* **WHAT THE EXERCISE ASKS**
Could you copy the lines below exactly, leaving none out?

* **INPUT MATERIAL**
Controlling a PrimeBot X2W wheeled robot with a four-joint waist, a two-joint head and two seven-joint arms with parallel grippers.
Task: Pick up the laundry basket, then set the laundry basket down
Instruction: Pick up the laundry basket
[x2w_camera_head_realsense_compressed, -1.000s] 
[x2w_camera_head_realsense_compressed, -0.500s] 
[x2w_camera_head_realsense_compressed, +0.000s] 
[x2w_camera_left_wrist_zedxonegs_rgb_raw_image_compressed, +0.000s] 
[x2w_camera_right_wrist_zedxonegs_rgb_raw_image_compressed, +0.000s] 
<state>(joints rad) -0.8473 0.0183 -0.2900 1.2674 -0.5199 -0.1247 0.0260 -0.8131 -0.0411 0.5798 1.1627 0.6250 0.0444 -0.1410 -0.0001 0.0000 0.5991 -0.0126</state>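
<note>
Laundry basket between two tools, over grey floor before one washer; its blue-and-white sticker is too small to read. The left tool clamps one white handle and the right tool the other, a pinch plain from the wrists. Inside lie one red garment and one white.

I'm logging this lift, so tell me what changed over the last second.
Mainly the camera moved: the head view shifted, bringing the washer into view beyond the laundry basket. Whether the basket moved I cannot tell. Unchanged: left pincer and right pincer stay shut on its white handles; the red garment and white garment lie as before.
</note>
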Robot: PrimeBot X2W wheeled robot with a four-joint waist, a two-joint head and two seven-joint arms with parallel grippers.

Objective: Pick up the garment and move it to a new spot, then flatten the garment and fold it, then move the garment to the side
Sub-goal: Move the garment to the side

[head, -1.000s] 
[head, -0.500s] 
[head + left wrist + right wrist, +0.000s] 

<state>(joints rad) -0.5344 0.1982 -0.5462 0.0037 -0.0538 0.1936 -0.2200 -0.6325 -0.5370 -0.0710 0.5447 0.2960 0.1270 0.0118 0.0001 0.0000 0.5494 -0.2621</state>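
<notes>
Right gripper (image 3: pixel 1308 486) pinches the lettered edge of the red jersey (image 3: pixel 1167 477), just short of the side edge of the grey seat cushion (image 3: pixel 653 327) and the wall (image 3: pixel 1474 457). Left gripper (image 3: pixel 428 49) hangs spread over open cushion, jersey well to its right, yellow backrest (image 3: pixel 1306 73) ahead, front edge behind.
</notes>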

* **RESULT OF THE EXERCISE**
Controlling a PrimeBot X2W wheeled robot with a four-joint waist, a two-joint head and two seven-joint arms with parallel grippers.
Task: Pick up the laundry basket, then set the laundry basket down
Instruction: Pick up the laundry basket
[x2w_camera_head_realsense_compressed, -1.000s] 
[x2w_camera_head_realsense_compressed, -0.500s] 
[x2w_camera_head_realsense_compressed, +0.000s] 
[x2w_camera_left_wrist_zedxonegs_rgb_raw_image_compressed, +0.000s] 
[x2w_camera_right_wrist_zedxonegs_rgb_raw_image_compressed, +0.000s] 
<state>(joints rad) -0.8473 0.0183 -0.2900 1.2674 -0.5199 -0.1247 0.0260 -0.8131 -0.0411 0.5798 1.1627 0.6250 0.0444 -0.1410 -0.0001 0.0000 0.5991 -0.0126</state>
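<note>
Laundry basket between two tools, over grey floor before one washer; its blue-and-white sticker is too small to read. The left tool clamps one white handle and the right tool the other, a pinch plain from the wrists. Inside lie one red garment and one white.

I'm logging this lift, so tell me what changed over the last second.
Mainly the camera moved: the head view shifted, bringing the washer into view beyond the laundry basket. Whether the basket moved I cannot tell. Unchanged: left pincer and right pincer stay shut on its white handles; the red garment and white garment lie as before.
</note>
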Robot: PrimeBot X2W wheeled robot with a four-joint waist, a two-joint head and two seven-joint arms with parallel grippers.

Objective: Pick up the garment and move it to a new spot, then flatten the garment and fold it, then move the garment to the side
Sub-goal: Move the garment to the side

[head, -1.000s] 
[head, -0.500s] 
[head + left wrist + right wrist, +0.000s] 

<state>(joints rad) -0.5344 0.1982 -0.5462 0.0037 -0.0538 0.1936 -0.2200 -0.6325 -0.5370 -0.0710 0.5447 0.2960 0.1270 0.0118 0.0001 0.0000 0.5494 -0.2621</state>
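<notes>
Right gripper (image 3: pixel 1308 486) pinches the lettered edge of the red jersey (image 3: pixel 1167 477), just short of the side edge of the grey seat cushion (image 3: pixel 653 327) and the wall (image 3: pixel 1474 457). Left gripper (image 3: pixel 428 49) hangs spread over open cushion, jersey well to its right, yellow backrest (image 3: pixel 1306 73) ahead, front edge behind.
</notes>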

The response is complete as it stands.